The investment values Twelve at more than $1 billion. It is one of several startups using a chemical process that mimics photosynthesis to produce jet fuel with far lower emissions than fossil fuels. They are raising significant amounts of cash in the midst of a rush of funding deals.
Last week, Brookfield Asset Management said it would invest more than $200 million into a company called Infinium that has a generally similar approach. Brookfield might put in up to $850 million more. A few years ago, Prometheus Fuels, a startup with a deal to sell fuel to American Airlines that has a comparable process, hit a $1 billion valuation. A competitor called HIF Global is also a unicorn after raking in investment.
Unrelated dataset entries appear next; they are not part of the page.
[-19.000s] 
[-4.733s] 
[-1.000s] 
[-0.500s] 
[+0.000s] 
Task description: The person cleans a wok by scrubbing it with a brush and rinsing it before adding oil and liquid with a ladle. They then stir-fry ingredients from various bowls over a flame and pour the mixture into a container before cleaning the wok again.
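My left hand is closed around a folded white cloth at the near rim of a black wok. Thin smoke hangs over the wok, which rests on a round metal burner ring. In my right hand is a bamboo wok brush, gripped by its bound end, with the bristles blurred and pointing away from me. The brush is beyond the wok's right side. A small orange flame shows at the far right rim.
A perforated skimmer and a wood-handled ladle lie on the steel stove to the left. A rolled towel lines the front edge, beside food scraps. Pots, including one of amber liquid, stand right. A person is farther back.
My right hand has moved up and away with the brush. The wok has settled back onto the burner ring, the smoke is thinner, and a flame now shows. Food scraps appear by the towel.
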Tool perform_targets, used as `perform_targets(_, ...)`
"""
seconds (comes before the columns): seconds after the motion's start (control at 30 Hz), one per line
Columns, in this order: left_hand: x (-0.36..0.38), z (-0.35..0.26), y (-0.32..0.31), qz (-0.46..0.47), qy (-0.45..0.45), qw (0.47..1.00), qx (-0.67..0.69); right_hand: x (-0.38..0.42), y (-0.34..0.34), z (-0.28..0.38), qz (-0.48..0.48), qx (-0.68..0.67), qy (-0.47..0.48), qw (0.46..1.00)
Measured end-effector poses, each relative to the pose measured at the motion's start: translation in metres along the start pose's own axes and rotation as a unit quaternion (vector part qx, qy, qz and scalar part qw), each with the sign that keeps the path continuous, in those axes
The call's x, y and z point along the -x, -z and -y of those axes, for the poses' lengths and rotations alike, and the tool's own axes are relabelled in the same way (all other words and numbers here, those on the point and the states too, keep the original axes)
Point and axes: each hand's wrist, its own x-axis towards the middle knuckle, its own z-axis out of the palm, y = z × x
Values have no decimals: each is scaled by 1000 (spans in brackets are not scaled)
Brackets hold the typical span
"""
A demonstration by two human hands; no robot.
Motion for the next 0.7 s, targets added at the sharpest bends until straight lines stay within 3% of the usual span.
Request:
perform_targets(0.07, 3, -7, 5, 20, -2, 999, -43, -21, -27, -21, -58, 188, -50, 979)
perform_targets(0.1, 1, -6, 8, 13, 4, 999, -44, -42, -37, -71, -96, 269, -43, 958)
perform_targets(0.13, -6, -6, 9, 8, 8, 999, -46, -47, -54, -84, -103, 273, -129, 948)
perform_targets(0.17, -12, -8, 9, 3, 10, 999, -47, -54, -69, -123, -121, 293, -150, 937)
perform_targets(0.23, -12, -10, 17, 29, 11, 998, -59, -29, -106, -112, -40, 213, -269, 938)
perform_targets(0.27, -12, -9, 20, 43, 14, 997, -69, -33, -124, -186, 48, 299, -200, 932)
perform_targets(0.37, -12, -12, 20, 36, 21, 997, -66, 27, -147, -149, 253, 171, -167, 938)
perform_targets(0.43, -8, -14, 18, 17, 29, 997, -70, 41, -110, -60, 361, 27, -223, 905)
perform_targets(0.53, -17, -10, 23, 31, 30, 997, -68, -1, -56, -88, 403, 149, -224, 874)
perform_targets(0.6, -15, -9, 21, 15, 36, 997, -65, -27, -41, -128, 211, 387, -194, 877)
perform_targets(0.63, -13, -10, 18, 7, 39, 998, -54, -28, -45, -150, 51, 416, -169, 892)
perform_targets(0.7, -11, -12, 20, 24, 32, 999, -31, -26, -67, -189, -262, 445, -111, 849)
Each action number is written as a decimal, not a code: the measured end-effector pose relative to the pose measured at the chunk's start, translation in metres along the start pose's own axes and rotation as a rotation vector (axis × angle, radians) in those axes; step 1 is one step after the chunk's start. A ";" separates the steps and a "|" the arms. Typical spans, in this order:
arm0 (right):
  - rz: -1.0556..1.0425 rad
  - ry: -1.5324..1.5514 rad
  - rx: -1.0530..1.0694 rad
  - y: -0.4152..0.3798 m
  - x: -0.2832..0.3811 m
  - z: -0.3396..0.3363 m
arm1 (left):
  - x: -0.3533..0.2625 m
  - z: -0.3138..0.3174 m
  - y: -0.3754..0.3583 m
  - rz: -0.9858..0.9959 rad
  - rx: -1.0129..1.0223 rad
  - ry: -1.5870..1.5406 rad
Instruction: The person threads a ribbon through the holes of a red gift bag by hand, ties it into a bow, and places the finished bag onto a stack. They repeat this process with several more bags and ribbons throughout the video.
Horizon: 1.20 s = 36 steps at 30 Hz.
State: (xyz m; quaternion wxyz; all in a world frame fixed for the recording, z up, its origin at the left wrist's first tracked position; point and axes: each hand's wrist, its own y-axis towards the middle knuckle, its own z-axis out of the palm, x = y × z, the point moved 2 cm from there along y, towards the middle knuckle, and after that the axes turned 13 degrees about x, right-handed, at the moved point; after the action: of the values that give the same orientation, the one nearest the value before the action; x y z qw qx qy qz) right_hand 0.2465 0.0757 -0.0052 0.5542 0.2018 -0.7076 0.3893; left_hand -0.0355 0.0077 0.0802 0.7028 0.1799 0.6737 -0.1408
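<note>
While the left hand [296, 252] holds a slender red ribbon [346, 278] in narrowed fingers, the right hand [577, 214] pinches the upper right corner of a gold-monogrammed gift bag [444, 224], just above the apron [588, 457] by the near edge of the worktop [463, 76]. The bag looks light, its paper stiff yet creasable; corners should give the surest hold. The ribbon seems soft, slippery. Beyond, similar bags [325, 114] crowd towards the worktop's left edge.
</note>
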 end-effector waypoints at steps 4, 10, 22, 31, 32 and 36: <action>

Investors are shifting their bets in clean fuels to companies that use chemistry to turn carbon dioxide, water and renewable electricity into energy. Known as eFuels, synthetic fuels or power to liquids technologies, they offer the tantalizing possibility of producing limitless amounts if given enough cheap renewable power.
“This actually has a shot at eventually replacing fossil fuels,” said Zachary Bogue, co-managing partner at the venture-capital firm DCVC. It was one of Twelve’s first investors and is putting money in again in the new fundraising.
Such approaches are seen as the most practical long-term fuel source. Airlines are currently using some biofuels, which are made from fats, oils and greases; trash; or plants. The supply of these will likely be constrained eventually by the availability of feedstock material and land.
Many clean fuels projects are facing high costs and failures, contributing to Air New Zealand’s recent shelving of a 2030 emissions target.
The wave of investment into eFuels backs a trend in the energy transition under which companies with cash and the backing of big companies emerge as potential winners.
“We’re trying to move as quickly as we can to bring supply to the market,” Nicholas Flanders, Twelve’s chief executive officer, said in an interview. Alaska Airlines and a group of European carriers including British Airways have agreed to buy Twelve’s fuel, which can have emissions up to 90% lower than conventional jet fuel.
Twelve’s first plant, located in Moses Lake, Wash., will make about 50,000 gallons annually when it starts operating next year. Production of the new fuel won’t make a dent in the 100 billion gallon a year jet-fuel market for at least another decade, but capacity is growing across the industry.
The list of industry unicorns is short. Twelve joins Prometheus, HIF and a rival startup called LanzaJet, which is backed by Southwest Airlines and makes fuel from ethanol.
TPG committed $400 million to future Twelve plants and invested in a roughly $200 million fundraising for the company as a whole. The rest of the funding is small loans from banks including Japan’s Sumitomo Mitsui.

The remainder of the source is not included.